─── Source information ───

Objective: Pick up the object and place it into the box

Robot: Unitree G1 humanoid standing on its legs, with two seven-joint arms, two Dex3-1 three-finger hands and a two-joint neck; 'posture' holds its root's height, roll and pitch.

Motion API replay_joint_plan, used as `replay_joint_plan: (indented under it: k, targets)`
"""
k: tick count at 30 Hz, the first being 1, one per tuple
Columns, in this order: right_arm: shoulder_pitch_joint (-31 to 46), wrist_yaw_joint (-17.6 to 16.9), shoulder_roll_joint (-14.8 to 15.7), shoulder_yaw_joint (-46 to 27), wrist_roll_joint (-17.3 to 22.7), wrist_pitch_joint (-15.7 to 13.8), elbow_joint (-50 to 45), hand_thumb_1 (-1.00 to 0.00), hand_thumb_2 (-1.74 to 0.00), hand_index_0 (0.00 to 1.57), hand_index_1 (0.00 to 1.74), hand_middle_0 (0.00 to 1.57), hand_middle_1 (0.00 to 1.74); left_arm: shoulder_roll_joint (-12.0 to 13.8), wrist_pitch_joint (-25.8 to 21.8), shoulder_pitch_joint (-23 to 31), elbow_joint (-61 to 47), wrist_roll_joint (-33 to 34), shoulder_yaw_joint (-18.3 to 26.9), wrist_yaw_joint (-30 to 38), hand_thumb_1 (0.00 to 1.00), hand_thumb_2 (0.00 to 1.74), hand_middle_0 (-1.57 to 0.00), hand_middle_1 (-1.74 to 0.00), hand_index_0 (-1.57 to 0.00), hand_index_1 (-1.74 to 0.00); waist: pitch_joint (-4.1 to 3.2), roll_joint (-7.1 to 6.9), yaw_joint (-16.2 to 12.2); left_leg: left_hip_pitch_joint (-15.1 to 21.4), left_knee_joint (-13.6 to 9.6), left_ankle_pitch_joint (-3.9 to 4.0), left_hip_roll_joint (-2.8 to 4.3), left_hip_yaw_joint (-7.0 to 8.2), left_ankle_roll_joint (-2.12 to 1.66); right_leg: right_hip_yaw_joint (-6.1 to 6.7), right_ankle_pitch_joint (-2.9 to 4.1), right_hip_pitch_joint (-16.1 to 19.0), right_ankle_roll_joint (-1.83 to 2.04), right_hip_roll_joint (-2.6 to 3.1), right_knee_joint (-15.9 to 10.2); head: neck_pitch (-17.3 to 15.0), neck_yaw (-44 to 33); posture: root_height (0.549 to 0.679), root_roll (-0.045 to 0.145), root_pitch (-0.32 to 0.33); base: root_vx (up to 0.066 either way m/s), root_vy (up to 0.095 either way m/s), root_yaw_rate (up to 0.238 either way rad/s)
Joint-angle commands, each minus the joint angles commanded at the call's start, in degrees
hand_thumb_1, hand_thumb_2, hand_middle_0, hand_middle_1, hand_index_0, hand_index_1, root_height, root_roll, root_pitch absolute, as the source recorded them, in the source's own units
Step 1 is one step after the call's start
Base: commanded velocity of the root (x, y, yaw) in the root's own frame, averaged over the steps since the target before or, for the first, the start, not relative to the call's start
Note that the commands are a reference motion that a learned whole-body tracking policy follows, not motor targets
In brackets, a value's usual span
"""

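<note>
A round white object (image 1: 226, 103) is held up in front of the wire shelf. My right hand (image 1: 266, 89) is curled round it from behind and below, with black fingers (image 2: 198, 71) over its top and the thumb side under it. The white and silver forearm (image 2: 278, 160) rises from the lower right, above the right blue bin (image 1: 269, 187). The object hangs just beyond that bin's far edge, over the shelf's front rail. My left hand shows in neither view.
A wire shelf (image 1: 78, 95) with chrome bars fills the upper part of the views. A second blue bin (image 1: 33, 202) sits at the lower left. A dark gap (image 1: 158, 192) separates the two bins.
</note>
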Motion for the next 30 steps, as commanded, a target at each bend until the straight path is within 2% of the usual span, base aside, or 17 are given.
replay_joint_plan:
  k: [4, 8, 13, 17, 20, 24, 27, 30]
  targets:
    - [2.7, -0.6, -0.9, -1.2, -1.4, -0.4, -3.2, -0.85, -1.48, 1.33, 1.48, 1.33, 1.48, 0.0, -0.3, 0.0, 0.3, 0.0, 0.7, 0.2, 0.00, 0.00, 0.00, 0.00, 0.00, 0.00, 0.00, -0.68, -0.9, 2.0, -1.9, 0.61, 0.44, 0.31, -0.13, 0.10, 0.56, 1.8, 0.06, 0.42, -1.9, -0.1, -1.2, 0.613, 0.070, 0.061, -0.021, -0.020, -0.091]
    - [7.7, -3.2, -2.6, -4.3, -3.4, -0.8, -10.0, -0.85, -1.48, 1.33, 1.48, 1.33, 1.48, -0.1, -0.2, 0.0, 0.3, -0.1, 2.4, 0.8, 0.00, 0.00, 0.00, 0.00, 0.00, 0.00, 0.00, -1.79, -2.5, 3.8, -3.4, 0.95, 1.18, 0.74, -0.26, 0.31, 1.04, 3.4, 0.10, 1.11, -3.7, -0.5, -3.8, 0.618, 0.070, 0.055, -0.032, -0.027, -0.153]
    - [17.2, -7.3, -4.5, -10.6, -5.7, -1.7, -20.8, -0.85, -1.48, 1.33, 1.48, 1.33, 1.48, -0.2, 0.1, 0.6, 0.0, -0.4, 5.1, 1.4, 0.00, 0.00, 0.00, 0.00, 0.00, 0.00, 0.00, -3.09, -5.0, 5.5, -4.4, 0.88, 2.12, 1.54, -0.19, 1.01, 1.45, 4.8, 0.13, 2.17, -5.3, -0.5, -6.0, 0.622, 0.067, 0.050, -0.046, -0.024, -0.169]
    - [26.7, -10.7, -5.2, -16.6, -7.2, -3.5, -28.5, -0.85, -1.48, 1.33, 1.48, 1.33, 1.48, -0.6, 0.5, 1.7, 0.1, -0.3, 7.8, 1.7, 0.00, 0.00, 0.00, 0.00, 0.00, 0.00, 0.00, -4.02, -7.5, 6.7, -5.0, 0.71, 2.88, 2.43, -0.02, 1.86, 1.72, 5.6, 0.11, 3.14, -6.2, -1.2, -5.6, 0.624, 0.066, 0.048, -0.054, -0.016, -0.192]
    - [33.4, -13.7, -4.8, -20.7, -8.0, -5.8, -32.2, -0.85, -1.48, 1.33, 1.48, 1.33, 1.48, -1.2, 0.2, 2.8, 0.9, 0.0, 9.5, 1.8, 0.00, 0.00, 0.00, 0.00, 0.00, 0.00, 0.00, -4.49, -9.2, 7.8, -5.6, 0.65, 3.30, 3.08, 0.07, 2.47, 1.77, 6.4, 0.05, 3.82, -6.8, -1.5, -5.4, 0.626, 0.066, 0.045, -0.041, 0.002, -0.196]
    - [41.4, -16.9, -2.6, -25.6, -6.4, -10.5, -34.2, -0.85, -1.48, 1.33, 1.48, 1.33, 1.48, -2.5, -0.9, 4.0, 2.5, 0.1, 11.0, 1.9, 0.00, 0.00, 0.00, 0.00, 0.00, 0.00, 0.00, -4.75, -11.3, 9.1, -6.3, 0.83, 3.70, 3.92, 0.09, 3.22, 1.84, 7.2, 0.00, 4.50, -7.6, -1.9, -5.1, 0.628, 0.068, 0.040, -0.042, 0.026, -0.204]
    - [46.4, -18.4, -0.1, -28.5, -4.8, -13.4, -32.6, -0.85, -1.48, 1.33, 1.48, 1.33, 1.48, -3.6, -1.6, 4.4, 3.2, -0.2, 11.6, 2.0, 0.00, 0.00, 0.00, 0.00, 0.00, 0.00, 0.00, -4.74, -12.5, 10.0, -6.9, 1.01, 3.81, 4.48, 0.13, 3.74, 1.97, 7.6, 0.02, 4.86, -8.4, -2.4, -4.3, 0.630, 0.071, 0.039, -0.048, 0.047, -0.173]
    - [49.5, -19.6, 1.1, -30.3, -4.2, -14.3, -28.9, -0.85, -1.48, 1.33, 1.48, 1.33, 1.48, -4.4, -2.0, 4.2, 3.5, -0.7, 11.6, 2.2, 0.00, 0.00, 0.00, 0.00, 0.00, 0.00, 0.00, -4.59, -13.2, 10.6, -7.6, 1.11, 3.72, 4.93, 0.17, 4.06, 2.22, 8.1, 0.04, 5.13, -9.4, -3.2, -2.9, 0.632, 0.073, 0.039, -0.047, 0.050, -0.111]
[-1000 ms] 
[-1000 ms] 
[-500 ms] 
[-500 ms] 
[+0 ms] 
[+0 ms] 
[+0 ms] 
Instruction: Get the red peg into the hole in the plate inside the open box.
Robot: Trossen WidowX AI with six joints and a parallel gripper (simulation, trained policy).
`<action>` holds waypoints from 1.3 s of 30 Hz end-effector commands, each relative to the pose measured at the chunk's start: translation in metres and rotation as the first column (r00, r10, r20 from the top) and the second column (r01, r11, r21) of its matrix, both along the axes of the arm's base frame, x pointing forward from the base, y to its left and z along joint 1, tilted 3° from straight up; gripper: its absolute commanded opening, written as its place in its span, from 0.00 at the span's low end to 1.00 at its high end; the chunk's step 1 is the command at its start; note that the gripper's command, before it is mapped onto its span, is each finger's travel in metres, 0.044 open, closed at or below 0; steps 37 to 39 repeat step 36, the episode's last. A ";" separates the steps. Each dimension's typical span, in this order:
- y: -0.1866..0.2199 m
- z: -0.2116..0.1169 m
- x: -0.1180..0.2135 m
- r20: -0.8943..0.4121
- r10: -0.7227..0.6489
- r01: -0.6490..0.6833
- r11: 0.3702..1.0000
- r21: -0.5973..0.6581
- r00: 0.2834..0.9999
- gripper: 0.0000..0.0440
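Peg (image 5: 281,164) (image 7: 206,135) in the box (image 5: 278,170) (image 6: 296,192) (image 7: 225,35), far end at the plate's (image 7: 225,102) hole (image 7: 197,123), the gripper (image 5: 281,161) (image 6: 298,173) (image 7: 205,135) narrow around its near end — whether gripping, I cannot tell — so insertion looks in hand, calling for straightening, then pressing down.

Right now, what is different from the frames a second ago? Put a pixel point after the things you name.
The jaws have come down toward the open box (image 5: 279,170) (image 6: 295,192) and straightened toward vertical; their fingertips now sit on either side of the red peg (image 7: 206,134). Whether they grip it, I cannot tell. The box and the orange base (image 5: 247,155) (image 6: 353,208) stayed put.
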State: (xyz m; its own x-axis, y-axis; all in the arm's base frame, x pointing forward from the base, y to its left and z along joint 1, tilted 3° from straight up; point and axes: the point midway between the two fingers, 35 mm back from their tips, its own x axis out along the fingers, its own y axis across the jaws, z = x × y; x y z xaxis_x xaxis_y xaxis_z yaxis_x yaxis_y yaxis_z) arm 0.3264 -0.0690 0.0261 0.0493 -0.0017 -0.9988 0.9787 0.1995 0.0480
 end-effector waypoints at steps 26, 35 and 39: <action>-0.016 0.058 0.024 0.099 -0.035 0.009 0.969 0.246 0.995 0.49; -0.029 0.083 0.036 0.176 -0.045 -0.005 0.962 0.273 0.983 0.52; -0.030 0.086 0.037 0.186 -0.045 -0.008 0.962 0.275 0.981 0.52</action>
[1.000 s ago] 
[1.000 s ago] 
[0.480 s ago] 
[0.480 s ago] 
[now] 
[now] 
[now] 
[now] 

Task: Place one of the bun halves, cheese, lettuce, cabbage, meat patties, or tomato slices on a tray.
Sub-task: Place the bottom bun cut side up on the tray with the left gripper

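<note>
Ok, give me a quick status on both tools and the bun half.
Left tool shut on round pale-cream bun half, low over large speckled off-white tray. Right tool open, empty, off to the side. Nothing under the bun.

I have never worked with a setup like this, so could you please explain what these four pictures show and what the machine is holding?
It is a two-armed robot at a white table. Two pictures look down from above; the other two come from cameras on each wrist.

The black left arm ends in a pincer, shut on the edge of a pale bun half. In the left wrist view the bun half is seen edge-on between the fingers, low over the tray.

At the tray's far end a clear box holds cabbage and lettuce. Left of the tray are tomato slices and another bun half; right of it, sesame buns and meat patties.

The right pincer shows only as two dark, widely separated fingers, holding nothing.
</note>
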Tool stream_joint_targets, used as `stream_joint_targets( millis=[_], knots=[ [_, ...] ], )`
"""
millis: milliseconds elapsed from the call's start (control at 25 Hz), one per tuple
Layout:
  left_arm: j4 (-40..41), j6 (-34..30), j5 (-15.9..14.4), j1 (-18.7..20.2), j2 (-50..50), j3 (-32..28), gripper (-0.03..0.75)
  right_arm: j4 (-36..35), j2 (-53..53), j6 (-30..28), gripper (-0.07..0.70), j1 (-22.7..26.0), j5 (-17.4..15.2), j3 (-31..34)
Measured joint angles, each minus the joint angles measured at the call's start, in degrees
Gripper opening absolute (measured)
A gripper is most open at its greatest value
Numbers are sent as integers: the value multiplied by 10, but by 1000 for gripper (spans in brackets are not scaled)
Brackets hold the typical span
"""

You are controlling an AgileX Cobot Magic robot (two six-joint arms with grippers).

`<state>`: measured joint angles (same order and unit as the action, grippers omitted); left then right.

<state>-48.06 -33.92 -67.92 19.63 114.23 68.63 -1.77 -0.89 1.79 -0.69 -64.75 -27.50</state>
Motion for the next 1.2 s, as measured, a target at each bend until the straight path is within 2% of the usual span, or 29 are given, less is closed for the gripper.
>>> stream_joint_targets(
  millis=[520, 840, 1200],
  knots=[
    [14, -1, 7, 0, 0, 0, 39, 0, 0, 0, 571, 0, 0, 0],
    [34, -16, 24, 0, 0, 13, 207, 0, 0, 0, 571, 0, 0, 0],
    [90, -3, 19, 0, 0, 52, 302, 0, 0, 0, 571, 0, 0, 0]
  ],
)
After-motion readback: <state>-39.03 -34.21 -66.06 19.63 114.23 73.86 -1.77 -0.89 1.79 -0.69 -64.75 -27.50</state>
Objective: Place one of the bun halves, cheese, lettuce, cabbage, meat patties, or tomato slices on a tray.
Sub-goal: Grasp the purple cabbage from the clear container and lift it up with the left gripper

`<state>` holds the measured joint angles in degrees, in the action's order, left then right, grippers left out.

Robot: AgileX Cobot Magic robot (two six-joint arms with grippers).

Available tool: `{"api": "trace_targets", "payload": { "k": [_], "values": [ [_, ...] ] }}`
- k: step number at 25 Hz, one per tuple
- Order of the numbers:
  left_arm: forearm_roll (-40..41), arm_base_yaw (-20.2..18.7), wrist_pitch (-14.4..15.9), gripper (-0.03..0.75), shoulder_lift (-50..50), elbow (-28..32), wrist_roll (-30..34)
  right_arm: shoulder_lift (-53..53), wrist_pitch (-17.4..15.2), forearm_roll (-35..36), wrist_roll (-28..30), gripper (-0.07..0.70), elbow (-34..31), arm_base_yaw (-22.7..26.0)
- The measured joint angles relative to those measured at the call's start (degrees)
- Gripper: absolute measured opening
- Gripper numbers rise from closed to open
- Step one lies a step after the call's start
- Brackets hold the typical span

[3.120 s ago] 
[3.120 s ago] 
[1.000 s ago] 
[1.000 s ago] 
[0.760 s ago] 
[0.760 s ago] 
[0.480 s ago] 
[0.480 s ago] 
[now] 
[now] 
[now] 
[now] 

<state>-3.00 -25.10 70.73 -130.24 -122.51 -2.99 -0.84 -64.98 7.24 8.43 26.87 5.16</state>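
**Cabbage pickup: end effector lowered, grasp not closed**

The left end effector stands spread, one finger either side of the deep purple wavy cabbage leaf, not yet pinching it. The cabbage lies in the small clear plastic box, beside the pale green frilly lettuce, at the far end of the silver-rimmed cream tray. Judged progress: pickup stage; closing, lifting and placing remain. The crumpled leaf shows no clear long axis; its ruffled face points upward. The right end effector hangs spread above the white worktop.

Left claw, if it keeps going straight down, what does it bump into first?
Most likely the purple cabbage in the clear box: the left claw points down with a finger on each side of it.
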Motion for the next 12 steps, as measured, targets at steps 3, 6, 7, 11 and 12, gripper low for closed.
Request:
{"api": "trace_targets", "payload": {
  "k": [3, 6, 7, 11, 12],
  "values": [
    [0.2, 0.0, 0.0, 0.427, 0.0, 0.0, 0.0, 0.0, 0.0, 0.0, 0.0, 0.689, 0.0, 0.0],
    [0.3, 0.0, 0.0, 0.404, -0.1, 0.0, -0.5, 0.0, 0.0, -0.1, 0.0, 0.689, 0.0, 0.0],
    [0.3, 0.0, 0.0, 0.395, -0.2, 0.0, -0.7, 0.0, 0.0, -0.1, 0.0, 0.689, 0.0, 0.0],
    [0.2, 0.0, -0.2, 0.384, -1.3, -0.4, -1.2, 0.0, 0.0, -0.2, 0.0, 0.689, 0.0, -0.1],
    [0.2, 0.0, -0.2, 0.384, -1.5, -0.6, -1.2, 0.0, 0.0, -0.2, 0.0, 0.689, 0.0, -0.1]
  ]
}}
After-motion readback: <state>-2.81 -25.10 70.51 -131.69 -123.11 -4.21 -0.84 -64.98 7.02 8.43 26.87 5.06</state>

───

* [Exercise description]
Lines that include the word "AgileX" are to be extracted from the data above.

* [Your solution]
You are controlling an AgileX Cobot Magic robot (two six-joint arms with grippers).
Robot: AgileX Cobot Magic robot (two six-joint arms with grippers).

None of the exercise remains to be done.